Я уставился на лицо Дориана, гадая, не показались ли мне несколько дней назад те гранитные зубы у него во рту. Он явно начал трансформироваться, и хотя это было ожидаемым для кого-то, кто использовал много силы земли, спонтанное возвращение к нормальному состоянию было неожиданным. Я даже не мог решить, спрашивать ли его об этом напрямую.
— Твоя мать имела с тобой разговор? — спросил я, меняя тему.
Дориан нахмурился:
— Нет, а что?
На миг я подумал о том, чтобы сохранить её тайну, перенаправив его вопрос, но в кои-то веки я был слишком уставшим для тонкостей. Вместо этого я дал ему самый прямой ответ, какой только мог:
— Тебе нужно самому её об этом спросить.
Он встал, будто бы собираясь сделать это немедленно:
— Быть может, это я и сделаю.
— Но прежде мне нужен совет, — вставил я.
— Насчёт чего?
— Что мне теперь делать? — спросил я.
Дориан посмотрел на меня так, будто я отрастил вторую голову:
— Ты не хуже других должен знать ответ на этот вопрос. Мы отстроимся заново, и будем жить дальше. Джордж уже начал переносить людей обратно в Уошбрук, и скоро мы начнём чинить нанесённые внутреннему донжону повреждения. Если не считать потерянных жизней, урон городу и внешним стенам был довольно незначительным.

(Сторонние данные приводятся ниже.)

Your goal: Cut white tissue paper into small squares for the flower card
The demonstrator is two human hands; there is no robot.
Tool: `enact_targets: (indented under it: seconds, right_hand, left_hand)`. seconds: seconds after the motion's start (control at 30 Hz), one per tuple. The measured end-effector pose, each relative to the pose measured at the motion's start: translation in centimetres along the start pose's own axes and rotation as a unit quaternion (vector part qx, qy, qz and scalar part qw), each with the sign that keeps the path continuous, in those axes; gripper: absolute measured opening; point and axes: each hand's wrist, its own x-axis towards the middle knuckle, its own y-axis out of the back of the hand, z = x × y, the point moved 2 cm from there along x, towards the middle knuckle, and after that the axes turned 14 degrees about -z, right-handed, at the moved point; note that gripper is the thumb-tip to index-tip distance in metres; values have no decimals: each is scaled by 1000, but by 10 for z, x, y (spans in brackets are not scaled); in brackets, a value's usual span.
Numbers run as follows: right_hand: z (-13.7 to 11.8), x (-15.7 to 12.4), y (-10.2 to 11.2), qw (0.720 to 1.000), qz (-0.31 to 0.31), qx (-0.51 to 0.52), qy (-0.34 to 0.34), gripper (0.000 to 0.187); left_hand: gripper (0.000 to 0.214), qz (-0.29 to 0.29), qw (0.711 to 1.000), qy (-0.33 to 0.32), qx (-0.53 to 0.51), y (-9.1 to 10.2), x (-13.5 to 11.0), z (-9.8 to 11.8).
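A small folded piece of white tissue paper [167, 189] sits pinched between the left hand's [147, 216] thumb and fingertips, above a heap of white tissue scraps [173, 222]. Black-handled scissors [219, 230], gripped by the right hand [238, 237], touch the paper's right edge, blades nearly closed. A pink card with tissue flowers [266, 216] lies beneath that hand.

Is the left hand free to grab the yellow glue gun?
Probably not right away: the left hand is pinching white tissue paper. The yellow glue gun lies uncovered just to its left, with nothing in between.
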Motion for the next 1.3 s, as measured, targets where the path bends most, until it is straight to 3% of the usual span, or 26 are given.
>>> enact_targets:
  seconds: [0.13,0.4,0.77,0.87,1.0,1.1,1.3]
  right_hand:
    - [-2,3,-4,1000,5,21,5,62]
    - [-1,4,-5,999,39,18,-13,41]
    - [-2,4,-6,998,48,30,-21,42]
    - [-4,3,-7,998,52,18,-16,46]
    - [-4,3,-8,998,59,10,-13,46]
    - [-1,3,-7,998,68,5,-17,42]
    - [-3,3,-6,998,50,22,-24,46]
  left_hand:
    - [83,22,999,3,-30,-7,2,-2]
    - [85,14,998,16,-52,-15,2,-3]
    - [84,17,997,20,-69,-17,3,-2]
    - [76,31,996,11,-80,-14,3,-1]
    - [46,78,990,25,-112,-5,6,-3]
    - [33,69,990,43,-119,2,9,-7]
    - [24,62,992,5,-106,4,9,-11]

— Не это, — сказал я, махая рукам. — Насчёт богов… Думаю, я убедил Дорона и, возможно, даже Миллисэнт, держаться от нас подальше, но меня беспокоит Мал'горос. Он стал слишком могущественным, теперь его даже сияющие боги боятся. Что хуже, он здесь, в нашем мире, и я понятия не имею, где он, и что он делает.
— Я уже говорил тебе — я буду разбираться с шиггрэс и с врагами, с которыми могут сражаться смертные… А богов и прочих я оставляю тебе. Вы с Маркусом всегда лучше справлялись со стратегией, когда дело доходило до политики или божественных вопросов, — ответил он.
— Марк! — громко сказал я. — Ты прав, конечно. Мне нужно с ним поговорить.